Riddle 6 - Drama and action
There is almost no violence or fighting in the book (contra the 1979 film which introduced a couple of combat scenes, presumably to meet more recent expectations). The conflict is verbal and by way of plans and intentions rather than hand-to-hand. Did you find this credible? Interesting? Appropriate for the characters or the era?
Comments
I don't mind that there's no fighting, but the book lacked immediate tension and stakes for most of it. Even the tensest scene, Carruthers eavesdropping on the conference, didn't have much risk of discovery or close scrapes. Similarly, the duel of wits didn't have a great deal of back-and-forth, as the Germans weren't that aware of the English were investigating them.
I didn't get that at all from the book. I don't think anyone's position of privilege was at stake. Could you please expand?
Which is not unlike how things panned out for the author over the next decade or so
But most of the tension was in the sussing out of information, and the resistance to being sussed in tern by the other side, between the German side and English side. Neither side wanted to tip their hand, so things were cordial on the surface - but the undertones, oh the undertones.
Thanks for explanation. I agree with most of your analysis of Carruthers's change in the book. But I don't see much in the book that supports your final assertion, that he is forever an outsider. The frame story for the novel has an editor carefully anonymising the names and dates in the memoir in order to preserve the dignity of those involved.
Maybe Carruthers is a little less naive than he was before, but that could just be taken as his general coming-of-age across the book.
But I still think the story is one of an independent individual who transcends his society to protect it, and somehow becomes better than it, purified of its faults.
Thus for me it is obviously fantasy, because 1) There is no individual who is independent, and 2) We lack the ability to stand outside our society, because that would require us to stand outside our self and, as everybody knows, no one can be bigger than them self, even if they contain multitudes.

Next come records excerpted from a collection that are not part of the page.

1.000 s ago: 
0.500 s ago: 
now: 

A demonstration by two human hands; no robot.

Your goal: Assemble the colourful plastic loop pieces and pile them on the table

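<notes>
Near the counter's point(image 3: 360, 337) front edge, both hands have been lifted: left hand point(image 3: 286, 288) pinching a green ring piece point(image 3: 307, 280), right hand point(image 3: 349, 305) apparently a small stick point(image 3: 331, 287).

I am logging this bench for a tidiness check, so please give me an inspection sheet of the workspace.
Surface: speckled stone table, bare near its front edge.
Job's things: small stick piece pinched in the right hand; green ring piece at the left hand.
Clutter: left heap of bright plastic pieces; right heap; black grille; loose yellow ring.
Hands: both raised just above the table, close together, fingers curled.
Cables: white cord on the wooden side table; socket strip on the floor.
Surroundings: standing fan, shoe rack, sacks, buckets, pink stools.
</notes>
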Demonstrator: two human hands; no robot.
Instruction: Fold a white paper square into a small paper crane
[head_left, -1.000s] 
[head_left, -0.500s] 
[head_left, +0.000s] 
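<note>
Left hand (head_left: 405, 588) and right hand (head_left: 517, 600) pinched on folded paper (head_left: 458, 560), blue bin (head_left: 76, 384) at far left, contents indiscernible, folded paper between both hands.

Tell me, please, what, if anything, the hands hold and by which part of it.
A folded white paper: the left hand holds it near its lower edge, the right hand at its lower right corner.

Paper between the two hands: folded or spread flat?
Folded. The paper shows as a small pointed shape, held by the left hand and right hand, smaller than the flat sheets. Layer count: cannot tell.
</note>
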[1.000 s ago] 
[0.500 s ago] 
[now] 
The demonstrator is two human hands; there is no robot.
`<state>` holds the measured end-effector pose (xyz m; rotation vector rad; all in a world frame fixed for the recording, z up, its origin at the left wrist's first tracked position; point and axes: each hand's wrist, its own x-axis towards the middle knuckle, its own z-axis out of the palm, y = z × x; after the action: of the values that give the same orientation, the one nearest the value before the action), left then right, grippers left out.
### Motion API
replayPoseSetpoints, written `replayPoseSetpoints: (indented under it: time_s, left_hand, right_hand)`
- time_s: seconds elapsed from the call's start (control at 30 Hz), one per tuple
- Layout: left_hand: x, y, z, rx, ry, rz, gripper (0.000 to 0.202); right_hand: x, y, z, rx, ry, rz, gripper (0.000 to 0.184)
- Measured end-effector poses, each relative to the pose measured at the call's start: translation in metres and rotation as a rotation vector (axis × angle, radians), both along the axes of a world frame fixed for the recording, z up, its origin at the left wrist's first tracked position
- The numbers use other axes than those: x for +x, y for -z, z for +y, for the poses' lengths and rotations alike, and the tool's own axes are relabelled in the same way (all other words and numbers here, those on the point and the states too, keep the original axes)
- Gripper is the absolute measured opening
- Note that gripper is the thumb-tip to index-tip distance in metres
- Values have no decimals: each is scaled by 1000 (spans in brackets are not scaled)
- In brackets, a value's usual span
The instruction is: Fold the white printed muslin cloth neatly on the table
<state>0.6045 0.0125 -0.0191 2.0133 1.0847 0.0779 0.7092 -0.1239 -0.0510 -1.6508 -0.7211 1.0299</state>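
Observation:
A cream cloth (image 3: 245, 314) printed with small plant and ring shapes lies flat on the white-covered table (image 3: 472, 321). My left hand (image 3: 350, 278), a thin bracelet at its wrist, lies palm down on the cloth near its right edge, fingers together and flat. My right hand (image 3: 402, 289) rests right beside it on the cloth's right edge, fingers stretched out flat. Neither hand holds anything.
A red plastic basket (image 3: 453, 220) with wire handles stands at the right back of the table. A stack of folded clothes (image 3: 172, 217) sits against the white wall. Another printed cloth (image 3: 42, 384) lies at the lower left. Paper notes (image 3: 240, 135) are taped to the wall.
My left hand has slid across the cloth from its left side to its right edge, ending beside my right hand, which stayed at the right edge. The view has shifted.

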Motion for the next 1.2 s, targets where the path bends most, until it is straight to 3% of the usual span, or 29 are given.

I'm with Apocryphal here. The undertones were so fascinating! I thought the author did an amazing job with the feel of those conversations...
I felt like the biggest tension was whether Carruthers would be fired for missing too much work when he got home.
Yes, employment was kind of lackadaisical back then regarding leave applications... though to be fair to his employer it didn't sound as though he was terrifically busy when he was there so maybe he wouldn't be missed too much...
What would an equivalent book look like today? Someone spends all day tracing cryptocurrency transactions to try and figure out which politician is being paid off by which foreign state?
I've recently been watching The Avengers, the 1960s "espionage" caper TV series. Some of those plots seem to be updated equivalents of the plot in this book. Small scale, strange weirdness that may have huge implications.
I watched it since I was a child in the sixties. The Avengers was formative for me. Not only was Emma Peel my first crush, the show just changed the way my brain worked. I found it brilliant and fascinating.
I used to love it too, and was hugely disappointed with the 1998 film attempt. It's an interesting connection to this book which I hadn't thought of.